The safety and efficacy of artesunate was primarily evaluated in a randomised controlled trial in Asia and a supportive randomised controlled trial in Africa
FDA approves Amivas’ Artesunate for Injection to treat severe malaria. (Credit: Arek Socha from Pixabay.)
Amivas has secured the US Food and Drug Administration marketing approval for its artesunate for injection to treat severe malaria in adult and paediatric patients.
Artesunate for injection is indicated for the initial treatment of severe malaria, where the drug must always be followed by a complete treatment course of an appropriate oral antimalarial regimen.
The company intends to manufacture, distribute, and commercialise artesunate for injection and is setting up a nationwide product network to distribute the drug.
Amivas chief medical officer Bryan Smith said: “We are extremely pleased to have secured this important regulatory milestone for artesunate for injection.

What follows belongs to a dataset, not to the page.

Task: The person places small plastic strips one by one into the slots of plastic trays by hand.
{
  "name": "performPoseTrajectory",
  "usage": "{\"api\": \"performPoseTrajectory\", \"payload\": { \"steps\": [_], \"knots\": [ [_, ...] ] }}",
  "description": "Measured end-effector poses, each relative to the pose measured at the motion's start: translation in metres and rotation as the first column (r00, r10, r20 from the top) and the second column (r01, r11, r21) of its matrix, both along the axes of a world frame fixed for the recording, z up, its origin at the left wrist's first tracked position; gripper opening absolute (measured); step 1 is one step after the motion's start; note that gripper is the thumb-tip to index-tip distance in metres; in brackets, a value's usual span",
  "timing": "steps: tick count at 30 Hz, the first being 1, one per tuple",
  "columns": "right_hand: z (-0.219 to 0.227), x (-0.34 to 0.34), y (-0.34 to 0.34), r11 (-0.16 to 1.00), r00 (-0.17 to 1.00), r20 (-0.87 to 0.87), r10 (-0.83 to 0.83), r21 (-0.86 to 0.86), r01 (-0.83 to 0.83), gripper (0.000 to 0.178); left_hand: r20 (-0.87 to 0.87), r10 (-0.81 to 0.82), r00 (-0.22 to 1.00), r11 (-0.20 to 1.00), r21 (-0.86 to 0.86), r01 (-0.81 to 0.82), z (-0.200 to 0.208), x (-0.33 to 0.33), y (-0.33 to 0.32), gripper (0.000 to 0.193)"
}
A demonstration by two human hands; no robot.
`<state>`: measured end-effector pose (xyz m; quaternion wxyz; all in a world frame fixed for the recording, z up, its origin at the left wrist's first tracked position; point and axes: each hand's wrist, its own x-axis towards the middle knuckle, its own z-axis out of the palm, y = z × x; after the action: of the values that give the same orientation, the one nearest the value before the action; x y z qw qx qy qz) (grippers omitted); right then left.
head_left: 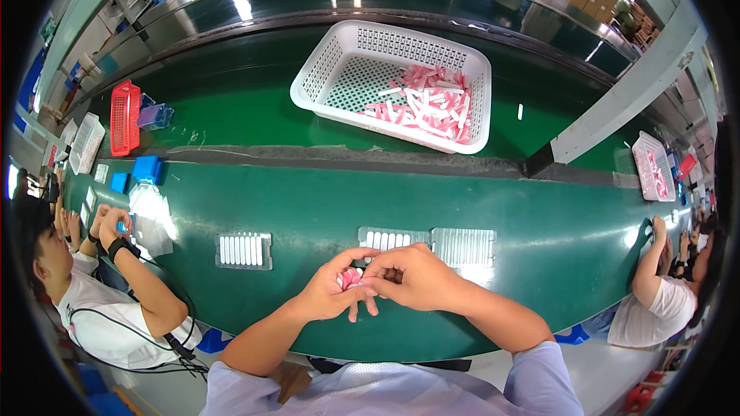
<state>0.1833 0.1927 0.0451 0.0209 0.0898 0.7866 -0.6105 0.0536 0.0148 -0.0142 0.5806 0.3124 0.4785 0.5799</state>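
The left hand (327,293) is curling around a small bunch of pink and white strips (350,278), its fingers wrapping them and its thumb lying along the near side. The right hand (412,277) is meeting it from the right, its thumb and forefinger closing together at the edge of that bunch; whether a strip is sitting between those fingertips, I cannot tell, since its own knuckles are covering the spot. Both hands are hovering over the green worktop (555,223). Just beyond them, a tray (420,237) is holding a row of white sticks (385,239), and the fingers are partly hiding it. Beside that tray, beyond the right hand, a ribbed tray (463,246) is lying flat. Left of the left hand and well apart from it, a third tray (266,253) is carrying another white row (242,250). Straight ahead of the hands, farther off, a white basket (343,81) is holding a loose heap (432,108) of similar pieces, mostly toward its right side. Far to the left hand's left, a red basket (125,119) is standing beyond a blue box (146,169), and a co-worker (108,293) is raising both arms.
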Motion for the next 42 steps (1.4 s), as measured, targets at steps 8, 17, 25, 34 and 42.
{"api": "performPoseTrajectory", "payload": {
  "steps": [8,17,25,34,42],
  "knots": [
    [-0.007,0.001,0.0,0.989,0.997,0.017,0.07,-0.131,-0.067,0.01,-0.029,0.055,0.998,0.998,-0.006,-0.055,-0.002,0.002,-0.002,0.072],
    [-0.021,-0.001,-0.018,0.999,0.988,-0.152,-0.041,-0.017,0.038,0.008,0.07,0.13,0.989,0.988,0.073,-0.135,-0.018,0.001,-0.003,0.077],
    [-0.027,-0.001,-0.027,0.982,0.941,-0.335,-0.041,0.16,0.1,0.013,0.127,0.11,0.986,0.987,0.101,-0.123,-0.015,-0.005,-0.004,0.079],
    [-0.003,0.0,-0.025,0.97,0.974,-0.209,0.089,0.24,-0.037,0.014,-0.045,0.114,0.993,0.993,0.026,-0.113,-0.01,-0.003,-0.003,0.096],
    [-0.01,-0.001,-0.025,0.977,0.986,-0.157,0.053,0.214,-0.018,0.014,-0.126,0.082,0.989,0.996,-0.023,-0.085,-0.001,0.001,0.002,0.103]
  ]
}}
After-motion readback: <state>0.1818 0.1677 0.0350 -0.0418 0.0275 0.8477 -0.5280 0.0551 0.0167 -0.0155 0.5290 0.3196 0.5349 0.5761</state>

“As most medical professionals know, when a patient with severe malaria arrives in the clinic, emergency room or elsewhere, immediate treatment with a safe, efficacious, fast-acting, injectable therapy is absolutely critical to saving that life.
“Given today’s FDA approval of artesunate for injection and the deep expertise that Amivas can bring to the challenges of treating rare tropical diseases, we look forward to making significant ongoing contributions to saving the lives of patients with severe malaria.”
The safety and efficacy of artesunate to treat severe malaria was evaluated in Asian and African clinical trials
The FDA approval follows an expanded access investigational new drug (IND) programme, which provided the access to investigational IV Artesunate, and was managed by the Centers for Disease Control and Prevention (CDC) since 2007.
CDC will continue providing the investigational IV artesunate to hospitals and healthcare professionals until Amivas start supplying its artesunate for injection.
The safety and efficacy of IV artesunate were primarily evaluated in including the South East Asian Quinine Artesunate Malaria Trial (SEAQUAMAT) and the African Quinine Artesunate Malaria Trial (AQUAMAT).
SEAQUAMAT enrolled 1,461 patients who received either IV artesunate or the comparator drug quinine, while Trial 2 enrolled 5,425 randomised pediatric patients who were treated with artesunate or quinine.
In both clinical studies, the number of hospital deaths in patients treated with artesunate was less than the number of hospital deaths in the control group treated with quinine.
The most common adverse reactions in malaria patients treated with IV artesunate include acute renal failure requiring dialysis, hemoglobinuria and jaundice. The safety profile in AQUAMAT was generally similar to SEAQUAMAT.
Furthermore, artesunate is counterindicated for patients with a known serious allergy to artesunate, including anaphylaxis.